### Task to carry out
The reply should consist of the full listing, written out exactly.

### Dataset section
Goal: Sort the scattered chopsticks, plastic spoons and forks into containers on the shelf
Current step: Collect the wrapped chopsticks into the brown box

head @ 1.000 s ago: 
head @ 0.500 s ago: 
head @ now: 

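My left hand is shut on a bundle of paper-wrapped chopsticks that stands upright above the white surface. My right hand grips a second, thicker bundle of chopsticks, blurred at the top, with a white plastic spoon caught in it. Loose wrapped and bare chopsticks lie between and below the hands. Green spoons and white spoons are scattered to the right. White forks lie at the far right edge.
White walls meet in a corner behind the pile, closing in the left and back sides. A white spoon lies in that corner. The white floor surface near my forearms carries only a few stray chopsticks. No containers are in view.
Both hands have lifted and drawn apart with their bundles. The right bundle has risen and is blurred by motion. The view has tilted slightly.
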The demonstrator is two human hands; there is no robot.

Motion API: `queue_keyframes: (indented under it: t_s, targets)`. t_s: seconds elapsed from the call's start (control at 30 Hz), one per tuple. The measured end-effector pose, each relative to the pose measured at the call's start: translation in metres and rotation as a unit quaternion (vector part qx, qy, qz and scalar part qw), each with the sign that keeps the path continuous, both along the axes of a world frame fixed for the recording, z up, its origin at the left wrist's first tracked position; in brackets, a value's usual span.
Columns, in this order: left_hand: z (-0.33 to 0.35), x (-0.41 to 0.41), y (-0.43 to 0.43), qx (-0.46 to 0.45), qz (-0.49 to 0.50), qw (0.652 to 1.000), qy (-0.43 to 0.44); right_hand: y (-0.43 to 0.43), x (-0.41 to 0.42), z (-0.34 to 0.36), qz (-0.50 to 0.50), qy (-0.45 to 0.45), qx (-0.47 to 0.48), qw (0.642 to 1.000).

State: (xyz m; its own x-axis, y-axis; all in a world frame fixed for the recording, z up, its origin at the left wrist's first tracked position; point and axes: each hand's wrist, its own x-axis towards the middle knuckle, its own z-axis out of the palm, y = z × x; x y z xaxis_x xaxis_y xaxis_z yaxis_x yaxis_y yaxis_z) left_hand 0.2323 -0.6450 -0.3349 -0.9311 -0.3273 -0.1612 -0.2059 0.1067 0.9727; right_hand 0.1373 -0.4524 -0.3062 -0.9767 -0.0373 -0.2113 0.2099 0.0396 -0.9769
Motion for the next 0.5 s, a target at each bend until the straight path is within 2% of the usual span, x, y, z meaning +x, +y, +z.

### Response area
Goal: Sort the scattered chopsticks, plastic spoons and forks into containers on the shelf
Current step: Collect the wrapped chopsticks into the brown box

head @ 1.000 s ago: 
head @ 0.500 s ago: 
head @ now: 

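My left hand is shut on a bundle of paper-wrapped chopsticks that stands upright above the white surface. My right hand grips a second, thicker bundle of chopsticks, blurred at the top, with a white plastic spoon caught in it. Loose wrapped and bare chopsticks lie between and below the hands. Green spoons and white spoons are scattered to the right. White forks lie at the far right edge.
White walls meet in a corner behind the pile, closing in the left and back sides. A white spoon lies in that corner. The white floor surface near my forearms carries only a few stray chopsticks. No containers are in view.
Both hands have lifted and drawn apart with their bundles. The right bundle has risen and is blurred by motion. The view has tilted slightly.
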The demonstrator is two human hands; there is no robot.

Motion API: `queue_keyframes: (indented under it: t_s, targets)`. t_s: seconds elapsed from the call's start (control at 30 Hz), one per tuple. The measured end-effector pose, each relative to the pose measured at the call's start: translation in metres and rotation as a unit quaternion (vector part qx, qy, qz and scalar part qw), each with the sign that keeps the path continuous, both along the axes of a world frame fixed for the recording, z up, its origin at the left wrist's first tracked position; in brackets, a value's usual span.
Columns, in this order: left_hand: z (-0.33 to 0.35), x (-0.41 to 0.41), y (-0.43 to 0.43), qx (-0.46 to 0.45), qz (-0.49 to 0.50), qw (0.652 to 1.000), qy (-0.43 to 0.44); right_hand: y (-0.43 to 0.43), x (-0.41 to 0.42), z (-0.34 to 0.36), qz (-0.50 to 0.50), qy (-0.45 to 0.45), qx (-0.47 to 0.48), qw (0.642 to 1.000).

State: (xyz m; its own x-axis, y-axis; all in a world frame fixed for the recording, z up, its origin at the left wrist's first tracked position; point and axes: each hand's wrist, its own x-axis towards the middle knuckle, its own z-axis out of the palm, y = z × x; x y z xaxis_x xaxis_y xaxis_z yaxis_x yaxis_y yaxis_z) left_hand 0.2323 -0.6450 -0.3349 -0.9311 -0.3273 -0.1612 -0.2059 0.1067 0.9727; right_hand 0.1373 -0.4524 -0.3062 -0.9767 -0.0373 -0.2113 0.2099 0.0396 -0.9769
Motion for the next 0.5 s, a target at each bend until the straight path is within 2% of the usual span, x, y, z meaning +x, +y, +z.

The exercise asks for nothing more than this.